● **What is expected**
When a line of the records below contains the string "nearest", copy that whole line.

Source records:
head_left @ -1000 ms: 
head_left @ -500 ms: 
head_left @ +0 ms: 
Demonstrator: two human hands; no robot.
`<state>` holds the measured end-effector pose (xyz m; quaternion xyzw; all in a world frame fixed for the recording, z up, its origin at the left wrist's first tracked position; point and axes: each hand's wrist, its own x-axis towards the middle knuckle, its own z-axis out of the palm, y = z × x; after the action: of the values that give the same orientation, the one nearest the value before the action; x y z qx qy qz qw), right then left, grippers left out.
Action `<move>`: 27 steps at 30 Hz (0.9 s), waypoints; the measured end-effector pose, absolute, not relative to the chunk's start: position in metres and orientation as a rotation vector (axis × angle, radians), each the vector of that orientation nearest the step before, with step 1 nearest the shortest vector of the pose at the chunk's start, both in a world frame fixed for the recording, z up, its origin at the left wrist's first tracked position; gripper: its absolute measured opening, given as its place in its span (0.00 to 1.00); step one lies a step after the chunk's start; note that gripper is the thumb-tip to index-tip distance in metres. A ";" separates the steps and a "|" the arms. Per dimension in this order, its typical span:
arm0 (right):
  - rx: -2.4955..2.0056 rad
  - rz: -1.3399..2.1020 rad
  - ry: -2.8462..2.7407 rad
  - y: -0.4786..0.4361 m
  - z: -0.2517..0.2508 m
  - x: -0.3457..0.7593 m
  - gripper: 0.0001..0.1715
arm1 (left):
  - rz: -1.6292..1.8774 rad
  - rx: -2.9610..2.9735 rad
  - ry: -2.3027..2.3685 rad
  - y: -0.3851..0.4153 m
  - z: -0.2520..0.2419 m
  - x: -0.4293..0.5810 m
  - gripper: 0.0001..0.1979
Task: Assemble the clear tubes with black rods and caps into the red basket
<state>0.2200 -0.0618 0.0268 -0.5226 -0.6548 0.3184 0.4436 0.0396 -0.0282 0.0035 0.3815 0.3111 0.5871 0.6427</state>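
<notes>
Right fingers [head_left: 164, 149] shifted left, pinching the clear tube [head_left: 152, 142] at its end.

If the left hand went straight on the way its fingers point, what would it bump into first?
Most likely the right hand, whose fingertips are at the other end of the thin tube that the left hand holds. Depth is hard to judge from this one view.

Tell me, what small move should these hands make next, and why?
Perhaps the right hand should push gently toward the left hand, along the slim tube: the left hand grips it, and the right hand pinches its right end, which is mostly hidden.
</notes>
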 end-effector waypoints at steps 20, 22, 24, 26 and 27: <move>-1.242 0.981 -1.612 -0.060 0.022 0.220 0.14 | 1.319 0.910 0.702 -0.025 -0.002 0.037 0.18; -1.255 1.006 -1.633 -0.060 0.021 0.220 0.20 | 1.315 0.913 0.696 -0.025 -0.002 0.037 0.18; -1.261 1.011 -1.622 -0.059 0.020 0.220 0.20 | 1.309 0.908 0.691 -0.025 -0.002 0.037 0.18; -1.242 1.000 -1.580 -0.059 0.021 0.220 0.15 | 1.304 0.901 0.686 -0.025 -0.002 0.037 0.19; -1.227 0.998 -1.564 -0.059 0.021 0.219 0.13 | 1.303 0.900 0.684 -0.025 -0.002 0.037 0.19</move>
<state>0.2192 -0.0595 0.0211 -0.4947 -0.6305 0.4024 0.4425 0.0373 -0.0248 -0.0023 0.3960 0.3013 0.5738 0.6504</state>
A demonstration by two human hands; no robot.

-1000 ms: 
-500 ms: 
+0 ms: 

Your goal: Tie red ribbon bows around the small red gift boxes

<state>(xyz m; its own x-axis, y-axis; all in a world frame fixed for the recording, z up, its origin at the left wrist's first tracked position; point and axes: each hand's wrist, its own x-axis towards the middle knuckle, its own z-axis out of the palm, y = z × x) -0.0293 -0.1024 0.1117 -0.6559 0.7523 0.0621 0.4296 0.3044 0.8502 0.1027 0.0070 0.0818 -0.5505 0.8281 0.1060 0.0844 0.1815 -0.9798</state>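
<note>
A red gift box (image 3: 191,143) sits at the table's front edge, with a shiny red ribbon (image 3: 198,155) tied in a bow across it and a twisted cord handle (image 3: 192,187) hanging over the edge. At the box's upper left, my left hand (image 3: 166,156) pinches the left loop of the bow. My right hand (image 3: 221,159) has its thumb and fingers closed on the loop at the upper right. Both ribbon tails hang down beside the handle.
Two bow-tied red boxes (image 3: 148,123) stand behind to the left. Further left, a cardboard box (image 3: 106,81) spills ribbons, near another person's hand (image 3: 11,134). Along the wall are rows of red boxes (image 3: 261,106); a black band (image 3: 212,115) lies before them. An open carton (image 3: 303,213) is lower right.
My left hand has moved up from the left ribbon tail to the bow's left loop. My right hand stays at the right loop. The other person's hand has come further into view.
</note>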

● **Exercise answer**
`<state>` holds the measured end-effector pose (xyz m; quaternion xyzw; all in a world frame fixed for the recording, z up, its origin at the left wrist's first tracked position; point and axes: each hand's wrist, its own x-axis towards the middle knuckle, its own z-axis out of the palm, y = z × x; after the action: of the values that give the same orientation, the one nearest the value before the action; x y z qx qy qz qw), right then left, grippers left out.
Action `<move>`: 27 steps at 30 Hz (0.9 s), waypoints; the measured end-effector pose, absolute, not relative to the chunk's start: position in metres and orientation as a rotation vector (axis × angle, radians), each the vector of that orientation nearest the step before, with step 1 nearest the shortest vector of the pose at the chunk's start, both in a world frame fixed for the recording, z up, its origin at the left wrist's first tracked position; gripper: its absolute measured opening, given as its place in its span (0.00 to 1.00); step one lies a step after the chunk's start; note that gripper is the thumb-tip to index-tip distance in metres. A ";" separates the steps and a "|" the arms. Per dimension in this order, its typical span:

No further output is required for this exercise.